The task
All lines in the listing below from the one containing "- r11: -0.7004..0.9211" through the last should be written out exactly, and only those.

Recorded information
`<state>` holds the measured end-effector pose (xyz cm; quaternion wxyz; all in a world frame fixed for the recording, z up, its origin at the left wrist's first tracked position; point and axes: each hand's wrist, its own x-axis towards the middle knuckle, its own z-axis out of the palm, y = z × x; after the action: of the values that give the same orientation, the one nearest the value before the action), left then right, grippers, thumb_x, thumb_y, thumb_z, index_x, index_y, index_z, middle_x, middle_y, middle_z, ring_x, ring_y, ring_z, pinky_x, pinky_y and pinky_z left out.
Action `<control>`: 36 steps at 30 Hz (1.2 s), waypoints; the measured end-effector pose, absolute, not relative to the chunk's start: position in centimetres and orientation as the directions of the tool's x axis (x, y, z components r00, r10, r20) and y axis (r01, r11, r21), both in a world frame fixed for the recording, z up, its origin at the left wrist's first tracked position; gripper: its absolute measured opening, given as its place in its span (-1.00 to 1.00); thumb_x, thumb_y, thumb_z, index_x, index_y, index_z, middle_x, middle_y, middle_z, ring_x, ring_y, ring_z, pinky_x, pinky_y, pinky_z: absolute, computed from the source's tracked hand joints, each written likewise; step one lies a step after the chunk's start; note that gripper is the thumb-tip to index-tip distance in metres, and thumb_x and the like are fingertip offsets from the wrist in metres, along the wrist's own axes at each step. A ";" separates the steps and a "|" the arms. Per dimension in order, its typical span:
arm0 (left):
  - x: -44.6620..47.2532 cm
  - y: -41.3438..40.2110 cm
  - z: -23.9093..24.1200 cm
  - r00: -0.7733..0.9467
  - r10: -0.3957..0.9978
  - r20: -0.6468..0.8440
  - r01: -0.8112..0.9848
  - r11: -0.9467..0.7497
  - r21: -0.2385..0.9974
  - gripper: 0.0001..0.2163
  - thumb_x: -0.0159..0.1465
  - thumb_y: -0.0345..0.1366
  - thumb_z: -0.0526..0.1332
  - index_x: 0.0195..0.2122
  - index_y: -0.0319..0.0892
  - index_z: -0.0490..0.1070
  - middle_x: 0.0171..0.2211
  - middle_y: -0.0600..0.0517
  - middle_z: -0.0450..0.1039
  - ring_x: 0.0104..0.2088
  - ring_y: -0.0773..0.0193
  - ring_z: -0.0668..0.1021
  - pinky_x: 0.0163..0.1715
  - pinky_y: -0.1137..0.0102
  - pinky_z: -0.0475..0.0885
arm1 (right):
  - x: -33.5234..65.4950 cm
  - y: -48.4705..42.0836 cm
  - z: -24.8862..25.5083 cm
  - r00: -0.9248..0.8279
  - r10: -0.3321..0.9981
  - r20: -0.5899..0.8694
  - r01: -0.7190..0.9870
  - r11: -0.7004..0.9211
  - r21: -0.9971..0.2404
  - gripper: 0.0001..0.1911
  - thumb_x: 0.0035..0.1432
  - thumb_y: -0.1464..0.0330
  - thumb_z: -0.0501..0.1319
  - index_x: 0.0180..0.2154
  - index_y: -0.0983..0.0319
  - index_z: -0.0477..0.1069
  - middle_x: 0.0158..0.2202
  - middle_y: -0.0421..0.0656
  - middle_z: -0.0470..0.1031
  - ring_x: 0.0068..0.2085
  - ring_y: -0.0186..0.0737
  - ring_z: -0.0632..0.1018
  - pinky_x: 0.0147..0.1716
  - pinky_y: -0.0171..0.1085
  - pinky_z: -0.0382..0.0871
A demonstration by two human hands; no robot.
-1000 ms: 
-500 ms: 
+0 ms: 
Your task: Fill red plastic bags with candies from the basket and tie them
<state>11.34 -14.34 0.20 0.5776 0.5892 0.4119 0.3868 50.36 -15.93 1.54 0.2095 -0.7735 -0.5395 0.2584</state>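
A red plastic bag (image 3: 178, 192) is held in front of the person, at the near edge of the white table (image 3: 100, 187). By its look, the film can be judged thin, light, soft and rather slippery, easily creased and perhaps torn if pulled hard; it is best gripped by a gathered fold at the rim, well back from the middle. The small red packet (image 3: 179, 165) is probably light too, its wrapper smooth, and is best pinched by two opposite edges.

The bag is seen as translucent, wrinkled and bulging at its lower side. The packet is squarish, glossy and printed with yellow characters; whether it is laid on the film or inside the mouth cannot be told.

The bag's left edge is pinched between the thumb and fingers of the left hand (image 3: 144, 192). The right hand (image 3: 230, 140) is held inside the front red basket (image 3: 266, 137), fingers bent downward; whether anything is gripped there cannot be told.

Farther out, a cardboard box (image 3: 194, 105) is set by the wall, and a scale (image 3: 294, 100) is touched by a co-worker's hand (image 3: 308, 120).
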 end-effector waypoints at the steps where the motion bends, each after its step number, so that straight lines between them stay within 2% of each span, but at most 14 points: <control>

Exercise solution
  - r11: -0.7004..0.9211
  - r21: -0.9971..0.2404
  - gripper: 0.0001..0.1911
  - thumb_x: 0.0035..0.1432
  - thumb_y: -0.1464..0.0330
  - thumb_z: -0.0501..0.1319
  - index_x: 0.0180..0.2154
  - index_y: -0.0983..0.0319
  - index_z: -0.0477..0.1069
  - middle_x: 0.0158..0.2202
  - middle_y: -0.0421..0.0656
  - middle_z: -0.0470..0.1031
  - ring_x: 0.0068..0.2085
  - ring_y: -0.0186..0.0737
  - ring_z: -0.0632..0.1018
  - pinky_x: 0.0147..0.1716
  - pinky_y: -0.0171..0.1085
  - pinky_z: -0.0382..0.0871
A demonstration by two human hands; no robot.
-1000 ms: 
-500 ms: 
+0 ms: 
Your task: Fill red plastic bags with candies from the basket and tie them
<state>11.34 -14.34 0.20 0.5776 0.5892 0.4119 0.3868 50.36 -15.93 1.54 0.2095 -0.7735 -0.5395 0.2584</state>
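A red plastic bag (image 3: 178, 192) is held in front of the person, at the near edge of the white table (image 3: 100, 187). By its look, the film can be judged thin, light, soft and rather slippery, easily creased and perhaps torn if pulled hard; it is best gripped by a gathered fold at the rim, well back from the middle. The small red packet (image 3: 179, 165) is probably light too, its wrapper smooth, and is best pinched by two opposite edges.

The bag is seen as translucent, wrinkled and bulging at its lower side. The packet is squarish, glossy and printed with yellow characters; whether it is laid on the film or inside the mouth cannot be told.

The bag's left edge is pinched between the thumb and fingers of the left hand (image 3: 144, 192). The right hand (image 3: 230, 140) is held inside the front red basket (image 3: 266, 137), fingers bent downward; whether anything is gripped there cannot be told.

Farther out, a cardboard box (image 3: 194, 105) is set by the wall, and a scale (image 3: 294, 100) is touched by a co-worker's hand (image 3: 308, 120).
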 end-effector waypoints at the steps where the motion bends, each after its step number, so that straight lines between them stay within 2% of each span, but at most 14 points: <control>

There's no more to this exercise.